- [RECORDS FOR THE EXERCISE]
☆ ☆ ☆ ☆

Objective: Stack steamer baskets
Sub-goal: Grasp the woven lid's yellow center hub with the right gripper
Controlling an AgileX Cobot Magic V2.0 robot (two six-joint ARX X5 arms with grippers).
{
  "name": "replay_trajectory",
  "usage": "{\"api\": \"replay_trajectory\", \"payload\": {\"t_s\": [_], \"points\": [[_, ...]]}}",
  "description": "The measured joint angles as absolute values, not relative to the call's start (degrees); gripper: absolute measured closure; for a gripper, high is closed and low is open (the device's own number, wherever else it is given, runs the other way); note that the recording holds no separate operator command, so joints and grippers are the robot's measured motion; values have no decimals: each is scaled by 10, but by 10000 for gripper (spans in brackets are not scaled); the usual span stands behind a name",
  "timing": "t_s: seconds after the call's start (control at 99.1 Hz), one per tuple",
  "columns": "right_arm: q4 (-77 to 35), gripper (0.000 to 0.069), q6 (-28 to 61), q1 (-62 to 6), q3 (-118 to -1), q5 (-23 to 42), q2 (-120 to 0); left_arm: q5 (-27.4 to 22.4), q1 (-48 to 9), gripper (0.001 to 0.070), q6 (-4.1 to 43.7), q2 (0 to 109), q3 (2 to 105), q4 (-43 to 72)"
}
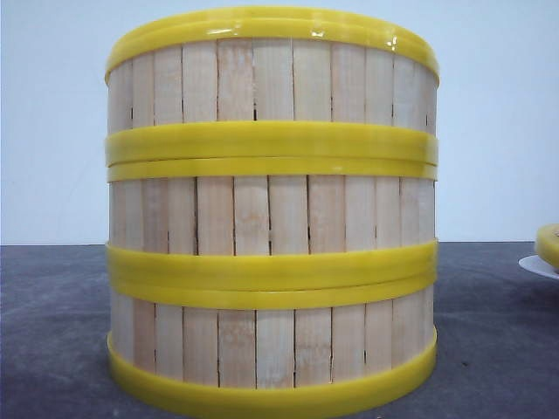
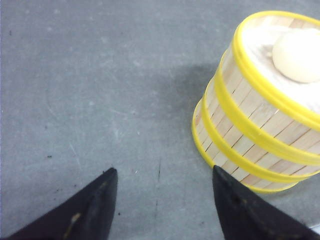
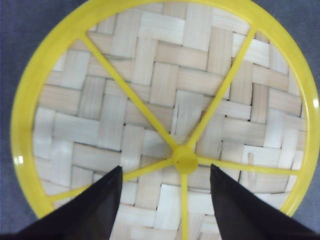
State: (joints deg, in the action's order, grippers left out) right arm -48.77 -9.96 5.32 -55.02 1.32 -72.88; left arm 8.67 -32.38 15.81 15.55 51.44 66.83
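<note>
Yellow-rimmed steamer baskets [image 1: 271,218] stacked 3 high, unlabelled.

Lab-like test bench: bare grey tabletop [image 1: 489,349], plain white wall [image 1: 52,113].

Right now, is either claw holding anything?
No. The left gripper hangs open over bare table, and the right gripper hangs open above a round woven lid.
</note>
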Motion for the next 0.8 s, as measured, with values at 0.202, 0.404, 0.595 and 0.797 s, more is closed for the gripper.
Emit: {"api": "replay_trajectory", "payload": {"t_s": [0.202,0.404,0.595,0.797], "points": [[-480,413,-100,57,-550,13,-751,87,-324,353,158,156,514,685],[-478,462,-100,59,-550,17,-759,87,-324,353,157,156,514,686],[-475,569,-100,64,-550,20,-759,87,-324,353,157,156,514,686],[-475,626,-99,65,-550,19,-759,87,-324,353,157,156,514,686]]}}
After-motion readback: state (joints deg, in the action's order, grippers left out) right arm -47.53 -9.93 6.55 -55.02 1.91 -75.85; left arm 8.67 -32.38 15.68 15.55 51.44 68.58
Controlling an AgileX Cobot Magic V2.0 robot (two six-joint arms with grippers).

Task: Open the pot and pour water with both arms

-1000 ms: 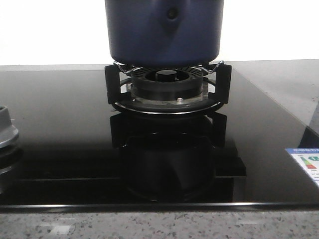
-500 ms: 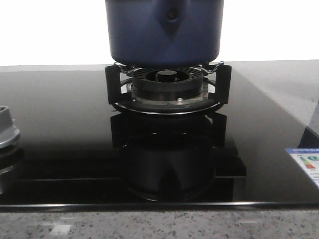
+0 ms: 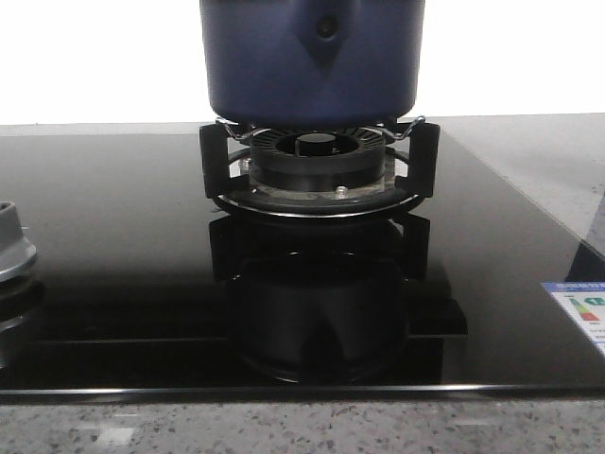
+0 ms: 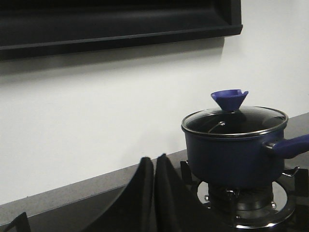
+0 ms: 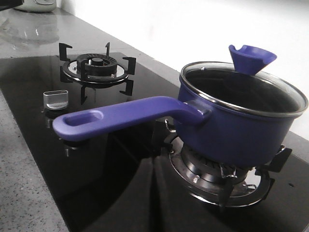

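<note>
The dark navy-blue pot (image 3: 312, 57) stands on the black burner grate (image 3: 317, 165) at the middle back of the hob; no gripper shows in the front view. A glass lid (image 4: 234, 121) with a blue cone knob (image 4: 229, 99) closes the pot. In the left wrist view my left gripper (image 4: 153, 162) is shut and empty, off to the side of the pot (image 4: 231, 154) and apart from it. In the right wrist view my right gripper (image 5: 154, 162) is shut on nothing, low over the glass hob, below the pot's long blue handle (image 5: 116, 116).
A second burner (image 5: 96, 70) and a small clear knob (image 5: 55, 99) lie beyond the handle. A grey metal round part (image 3: 11, 251) sits at the hob's left edge, a label sticker (image 3: 581, 307) at its right. A dark hood (image 4: 120, 24) hangs above.
</note>
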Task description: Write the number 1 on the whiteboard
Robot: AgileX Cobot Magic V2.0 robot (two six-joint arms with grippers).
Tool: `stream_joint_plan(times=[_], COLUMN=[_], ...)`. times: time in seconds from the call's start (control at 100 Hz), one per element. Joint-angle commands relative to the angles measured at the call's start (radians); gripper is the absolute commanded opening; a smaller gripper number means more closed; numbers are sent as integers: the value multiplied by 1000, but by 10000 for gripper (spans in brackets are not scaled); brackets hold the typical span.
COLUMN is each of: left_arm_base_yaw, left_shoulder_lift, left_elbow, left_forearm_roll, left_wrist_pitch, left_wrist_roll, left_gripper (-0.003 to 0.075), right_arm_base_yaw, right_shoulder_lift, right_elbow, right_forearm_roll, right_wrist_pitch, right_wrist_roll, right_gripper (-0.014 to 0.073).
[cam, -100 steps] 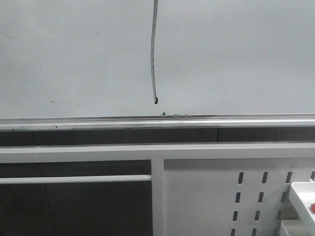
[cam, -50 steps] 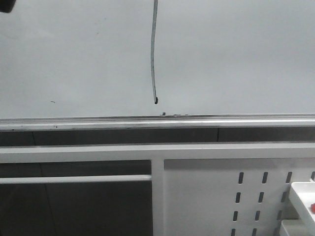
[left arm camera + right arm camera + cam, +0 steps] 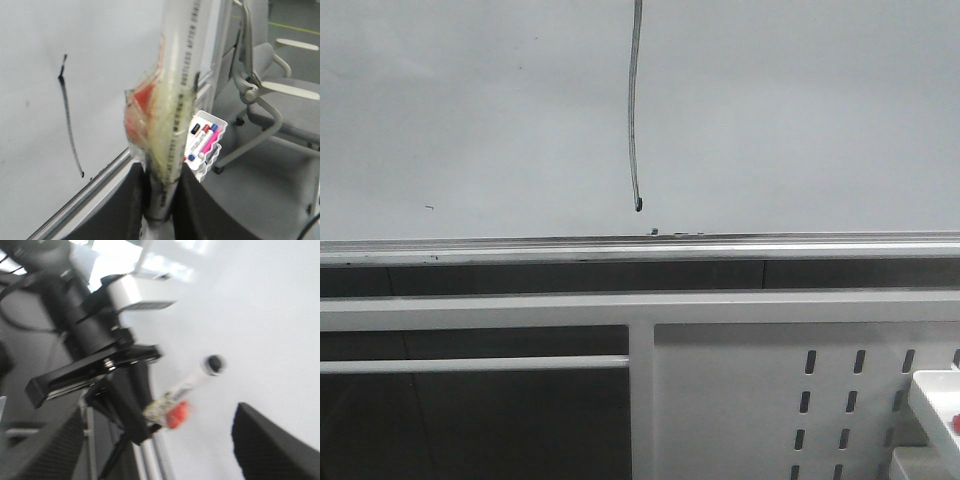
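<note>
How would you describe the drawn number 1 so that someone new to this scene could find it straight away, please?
Start with the whiteboard, the large pale glossy board above a silver bottom rail. Near its middle, the number 1 runs down as a long, thin, dark, slightly curved stroke that stops just above the rail. Unlike the tiny dark specks nearby, it ends in a small hooked blob.

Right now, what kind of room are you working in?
Probably an office or lab: a wall-size whiteboard bearing a drawn stroke, a grey swivel chair on a grey floor, and a white tray of markers beside the board.
</note>
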Motion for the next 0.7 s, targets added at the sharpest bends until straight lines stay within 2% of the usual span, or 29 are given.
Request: stream_joint_plan(times=[0.0, 0.14, 0.27, 0.34, 0.44, 0.59, 0.69], left_arm_base_yaw=[-5, -90, -208, -254, -261, -223, -177], left_shoulder_lift=[39, 143, 248, 304, 367, 420, 436], left_elbow=[-21, -21, -21, -23, -23, -23, -23], left_forearm_roll=[-94, -164, -164, -144, -11, 432, 608], left_wrist_pitch=[-138, -394, -636, -730, -773, -801, -827], left_wrist_roll=[-12, -12, -28, -105, -345, -808, -991], left_gripper=[-20, -20, -20, -19, -19, -19, -19], right_arm_base_yaw=[-72, -165, -206, -211, -211, -211, -211], right_shoulder_lift=[-67, -157, -230, -259, -285, -302, -304], right_elbow=[-23, 13, 62, 89, 110, 112, 112], right_forearm_roll=[15, 13, 15, 15, 15, 15, 15], right_wrist_pitch=[1, 139, 203, 205, 210, 226, 226], right_wrist_roll=[12, 39, 48, 51, 51, 61, 86], right_gripper=[362, -71, -65, -65, -67, -67, -67])
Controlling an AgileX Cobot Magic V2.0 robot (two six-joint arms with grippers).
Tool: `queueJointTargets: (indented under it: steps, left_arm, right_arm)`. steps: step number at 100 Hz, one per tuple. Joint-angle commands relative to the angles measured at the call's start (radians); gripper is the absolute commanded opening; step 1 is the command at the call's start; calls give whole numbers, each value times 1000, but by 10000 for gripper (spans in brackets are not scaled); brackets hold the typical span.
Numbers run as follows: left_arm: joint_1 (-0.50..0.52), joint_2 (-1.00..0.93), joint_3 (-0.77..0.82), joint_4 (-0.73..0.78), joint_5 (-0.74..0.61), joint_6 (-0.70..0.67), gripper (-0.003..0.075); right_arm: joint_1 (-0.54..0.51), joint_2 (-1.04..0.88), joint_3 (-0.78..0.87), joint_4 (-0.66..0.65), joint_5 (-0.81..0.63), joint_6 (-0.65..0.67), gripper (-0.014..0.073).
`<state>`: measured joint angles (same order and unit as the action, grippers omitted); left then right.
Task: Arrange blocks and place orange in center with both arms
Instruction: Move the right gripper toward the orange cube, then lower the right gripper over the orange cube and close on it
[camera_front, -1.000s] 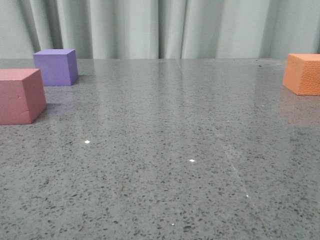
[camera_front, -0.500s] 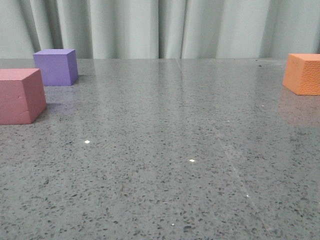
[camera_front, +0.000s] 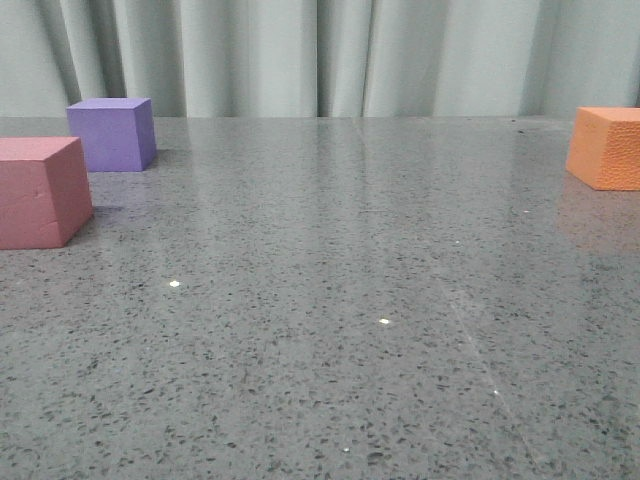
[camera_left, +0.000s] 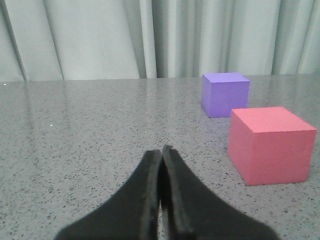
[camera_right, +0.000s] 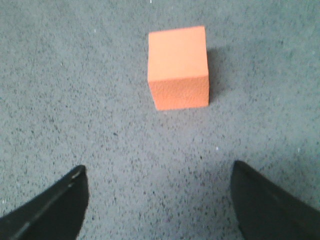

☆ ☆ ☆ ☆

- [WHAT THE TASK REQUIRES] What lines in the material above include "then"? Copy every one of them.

- [ANSWER SECTION]
`<state>`: measured joint angles (same order and unit as the action, grippers omitted); left then right.
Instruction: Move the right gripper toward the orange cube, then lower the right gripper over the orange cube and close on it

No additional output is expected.